-- EXERCISE INSTRUCTIONS --
In the listing below, find the line containing "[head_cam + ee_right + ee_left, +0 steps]" and the line containing "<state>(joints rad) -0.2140", then copy exactly everything from the first through the second, except the pictures.

-- DATA EXTRACT --
####################
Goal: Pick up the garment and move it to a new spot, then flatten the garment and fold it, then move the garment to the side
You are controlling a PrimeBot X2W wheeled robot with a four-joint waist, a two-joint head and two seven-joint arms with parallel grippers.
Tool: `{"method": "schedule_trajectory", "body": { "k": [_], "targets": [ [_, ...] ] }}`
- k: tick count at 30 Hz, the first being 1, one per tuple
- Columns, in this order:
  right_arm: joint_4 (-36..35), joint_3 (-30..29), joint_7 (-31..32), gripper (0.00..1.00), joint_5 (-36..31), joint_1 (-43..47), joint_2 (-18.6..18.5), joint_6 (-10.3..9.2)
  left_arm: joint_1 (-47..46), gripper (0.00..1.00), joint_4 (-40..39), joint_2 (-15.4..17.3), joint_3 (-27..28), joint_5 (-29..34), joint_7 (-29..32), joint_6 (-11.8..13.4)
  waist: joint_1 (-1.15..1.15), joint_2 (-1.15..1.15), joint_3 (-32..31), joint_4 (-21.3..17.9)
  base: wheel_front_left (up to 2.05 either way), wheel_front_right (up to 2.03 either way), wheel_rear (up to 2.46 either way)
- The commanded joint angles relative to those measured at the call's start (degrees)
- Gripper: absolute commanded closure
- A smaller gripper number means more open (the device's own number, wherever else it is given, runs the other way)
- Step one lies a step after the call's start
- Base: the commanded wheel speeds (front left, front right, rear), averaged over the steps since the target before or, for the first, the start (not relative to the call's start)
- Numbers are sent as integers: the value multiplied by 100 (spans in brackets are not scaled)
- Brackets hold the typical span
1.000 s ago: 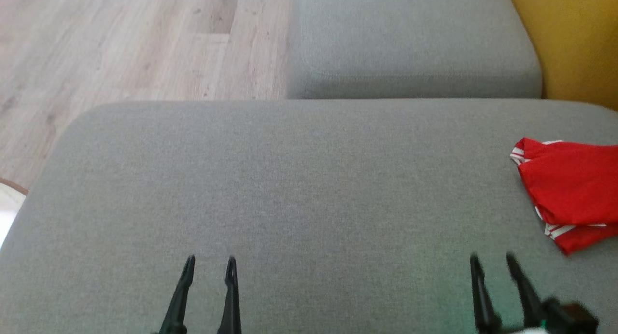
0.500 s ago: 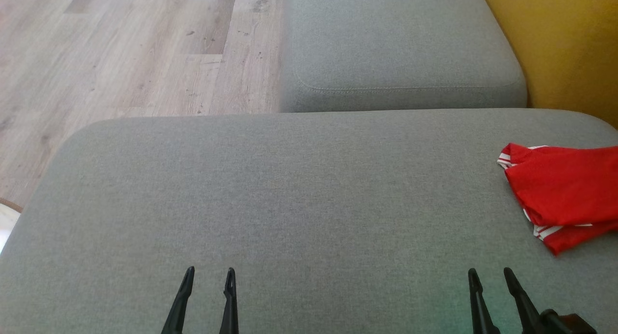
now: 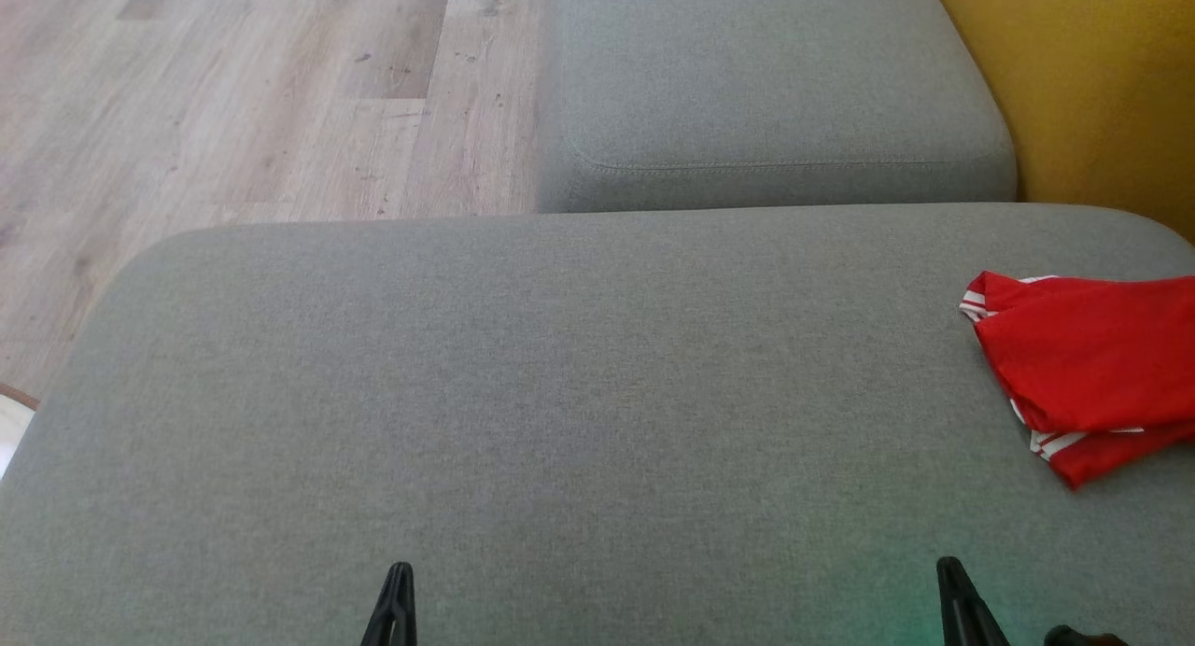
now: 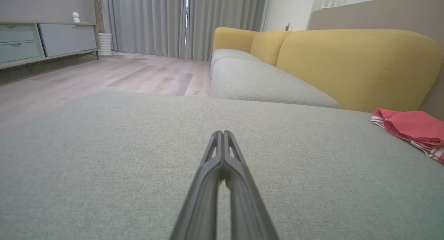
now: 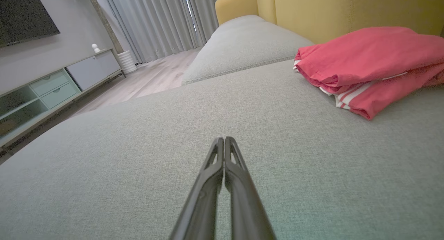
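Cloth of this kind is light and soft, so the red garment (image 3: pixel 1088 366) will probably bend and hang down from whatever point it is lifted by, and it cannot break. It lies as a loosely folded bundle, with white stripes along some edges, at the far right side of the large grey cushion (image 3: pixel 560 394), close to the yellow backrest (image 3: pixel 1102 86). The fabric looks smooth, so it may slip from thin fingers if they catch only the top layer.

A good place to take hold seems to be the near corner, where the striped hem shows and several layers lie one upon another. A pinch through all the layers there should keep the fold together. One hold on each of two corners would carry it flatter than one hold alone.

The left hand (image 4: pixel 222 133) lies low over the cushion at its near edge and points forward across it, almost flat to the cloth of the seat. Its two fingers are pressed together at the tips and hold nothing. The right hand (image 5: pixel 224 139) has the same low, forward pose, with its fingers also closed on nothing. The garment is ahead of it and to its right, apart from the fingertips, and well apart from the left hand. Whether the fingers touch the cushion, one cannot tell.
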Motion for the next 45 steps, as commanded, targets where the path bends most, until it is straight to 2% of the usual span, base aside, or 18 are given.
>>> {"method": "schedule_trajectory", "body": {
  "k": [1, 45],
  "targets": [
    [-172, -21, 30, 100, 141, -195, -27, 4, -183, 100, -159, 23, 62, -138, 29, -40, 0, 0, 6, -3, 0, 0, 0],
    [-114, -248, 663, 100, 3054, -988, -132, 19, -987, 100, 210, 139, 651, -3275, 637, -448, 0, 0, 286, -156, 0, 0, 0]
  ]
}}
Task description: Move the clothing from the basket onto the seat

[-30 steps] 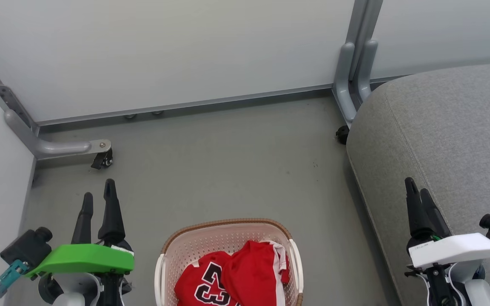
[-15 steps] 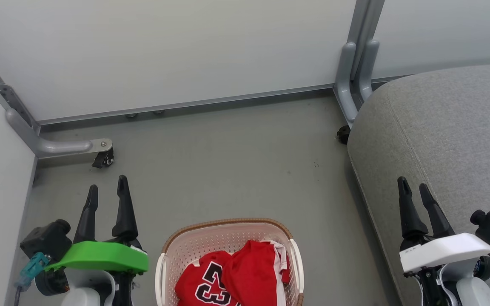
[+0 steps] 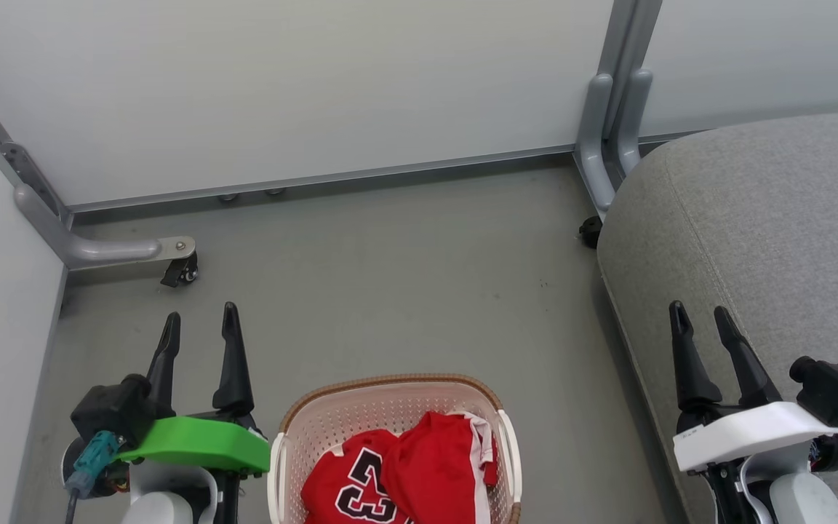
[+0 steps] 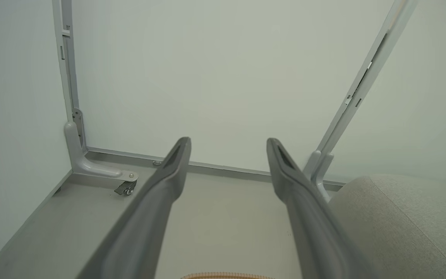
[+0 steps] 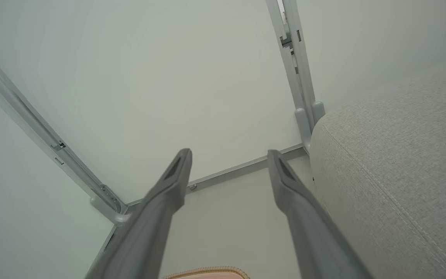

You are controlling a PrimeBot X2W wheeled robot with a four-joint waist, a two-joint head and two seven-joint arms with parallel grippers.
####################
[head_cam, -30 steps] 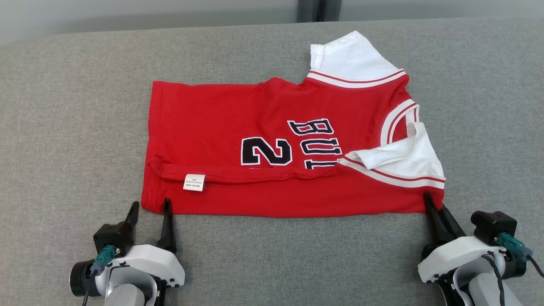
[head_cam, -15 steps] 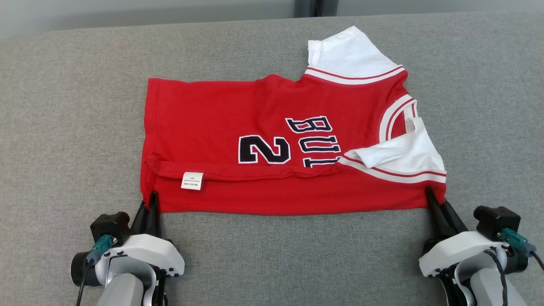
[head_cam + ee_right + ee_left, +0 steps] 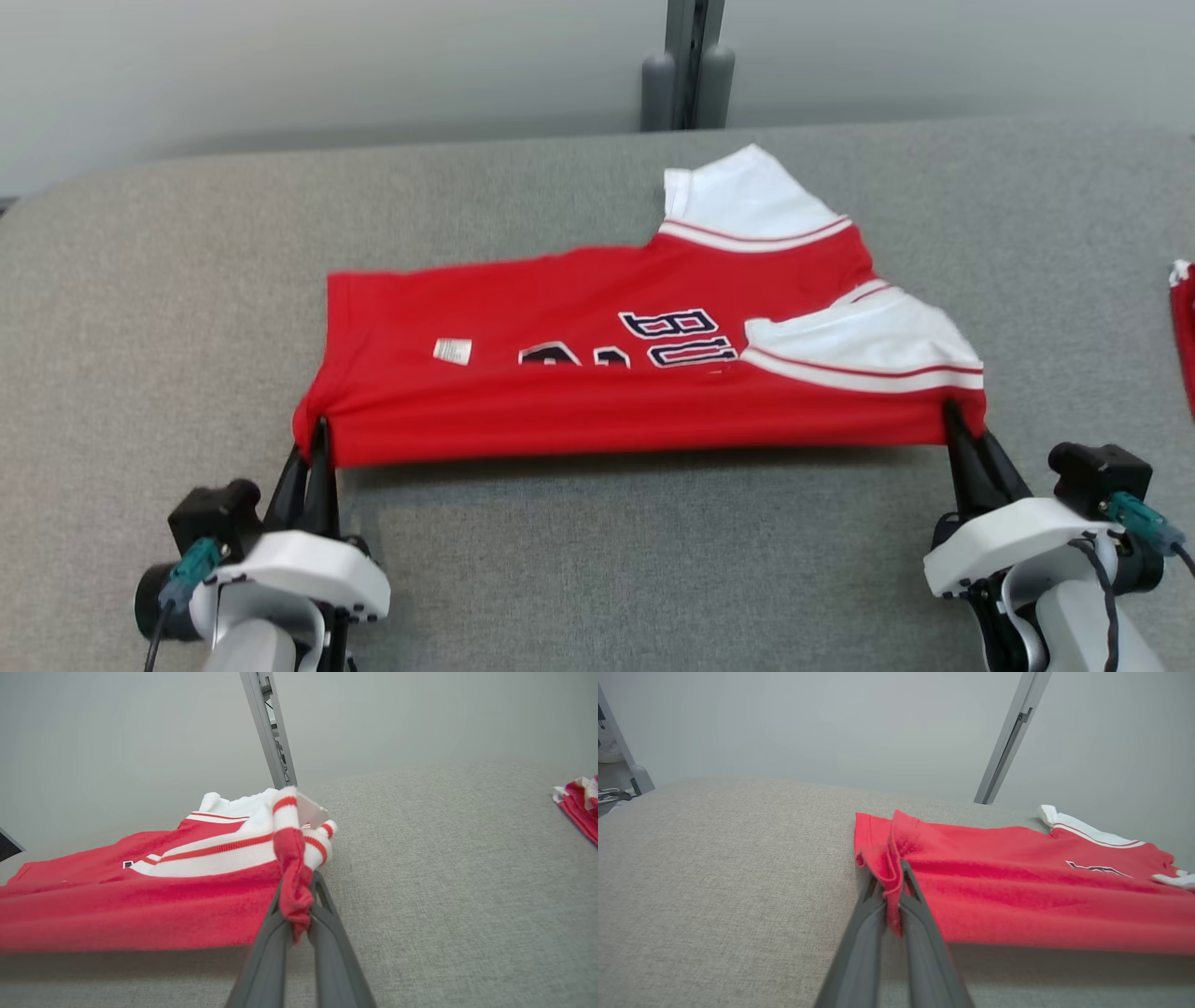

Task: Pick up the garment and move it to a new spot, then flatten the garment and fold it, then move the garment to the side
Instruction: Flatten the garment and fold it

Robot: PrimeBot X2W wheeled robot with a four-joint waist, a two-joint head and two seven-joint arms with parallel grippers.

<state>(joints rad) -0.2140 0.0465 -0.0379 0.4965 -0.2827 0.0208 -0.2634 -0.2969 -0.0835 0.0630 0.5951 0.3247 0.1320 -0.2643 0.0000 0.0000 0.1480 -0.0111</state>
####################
-- OUTPUT FOR THIS EXERCISE --
[head_cam + ee_right + ee_left, +0 steps] 

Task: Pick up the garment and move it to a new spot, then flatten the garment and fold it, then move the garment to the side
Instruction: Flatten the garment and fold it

Robot: PrimeBot X2W wheeled robot with a four-joint waist, a two-joint head and two seven-joint arms with parallel grippers.

<state>(joints rad) -0.2140 0.0465 -0.0379 0.4965 -0.2827 0.0208 -0.2634 -0.2969 -0.0835 0.0630 0.5951 0.3247 0.1320 -0.2643 0.0000 0.0000 0.1480 -0.0111</state>

Nothing else is needed to complete the answer.